How I recovered from a collaboration gone wrong

From ScienceMag:

The rejection email from an elite journal was still fresh when my two co-authors and I jumped on a Zoom call to commiserate. When I suggested another outlet we could try next, I was shocked by their immediate and vehement opposition. That’s when everything unraveled. They already had a paper under review there. I’d known about their other project using the same data set. But their paper had morphed substantially since I’d last seen it. Now, it looked disturbingly similar to ours. I was livid. This was my idea from the start. I had invested nearly 3 years working on it. Learning they had poached it felt like a huge betrayal—and transformed my approach to collaboration.

My academic career started auspiciously with two fast, singleauthored publications. But when I pivoted from economics to business and management, I got nothing but rejections for a couple long years. I was an outsider in the field of management studies, and I thought collaboration would help me out of this quagmire. Increasingly I worked with co-authors, seeking mentorship from senior ones and complementarities and energy from the junior ones. The result was multiple publications, conference invitations, and a growing network of collaborators. I thought I had mastered the game and that “we” was the answer—until that Zoom call.

I reached out to several senior journal editors for guidance and solutions. Dishearteningly, all advised me to drop it; authorship disputes, they said, are messy affairs where nobody wins. I felt utterly powerless. My health deteriorated, especially my mental state. I couldn’t sleep, couldn’t work, couldn’t even enjoy time with my family.

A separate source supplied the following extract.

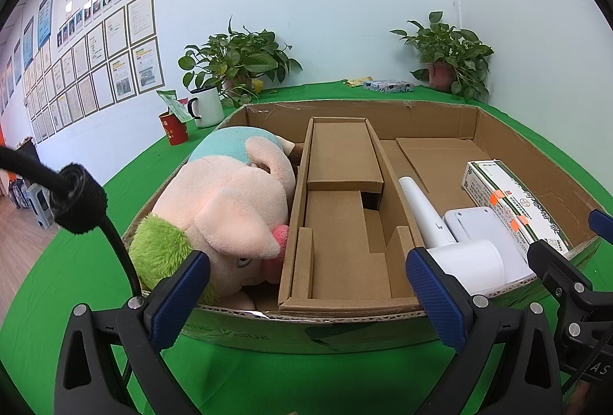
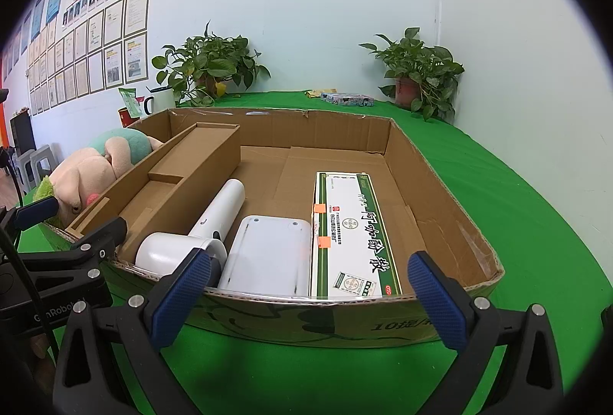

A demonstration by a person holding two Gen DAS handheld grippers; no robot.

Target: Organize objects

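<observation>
A shallow cardboard box [image 1: 345, 106] [image 2: 452, 200] lies on the green table. In its left part lies a pink plush pig [image 1: 230, 212] [image 2: 92, 173]. A cardboard insert [image 1: 341, 223] [image 2: 184, 177] divides the middle. To the right lie a white hair dryer [image 1: 452, 242] [image 2: 207, 223], a white flat device [image 1: 479, 225] [image 2: 268, 254] and a green-and-white medicine box [image 1: 513, 204] [image 2: 352, 235]. My left gripper [image 1: 306, 296] is open and empty before the box's near wall. My right gripper [image 2: 310, 296] is open and empty, also at the near wall.
Behind the box stand a white mug [image 1: 207, 106] [image 2: 163, 99], a red cup [image 1: 174, 127], two potted plants [image 1: 237, 62] [image 1: 448, 54] and a small flat packet [image 1: 387, 85] [image 2: 346, 97]. The green table [image 1: 76, 261] [image 2: 536, 185] surrounds the box.
</observation>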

Nevertheless, I followed my heart and decided to fight back. I wrote to the journal where my former co-authors’ paper was under review. The journal ultimately rejected their paper—but based on reviewer recommendations, not ethical grounds. I contacted ethics officers at my institution and one of theirs. Though initially sympathetic, their message was consistent: Drop it, it’s messy, no one wins. Professional organizations to which we all belonged shrugged off my inquiries on the grounds of sporadic membership. I reached out to mutual co-authors from other projects, but they wouldn’t get involved either.

I finally decided to move on and focus on other research. For nearly 2 years I worked alone—until I finally considered reviving the original project, which had never been published. Again, I would have to collaborate with others to put together the underlying data set. This thought filled me with anxiety. But I also knew isolation was not sustainable, and my productivity would suffer.

After much thought, I found someone who seemed like a good fit for the project. Before our first substantive conversation, I proposed something I’d never asked before: a formal collaboration agreement. We outlined roles, established authorship criteria based on concrete contributions, and agreed to document key decisions via email rather than casual chats. A couple of years later, we published the research together using a much larger data set and more sophisticated statistical analyses than before.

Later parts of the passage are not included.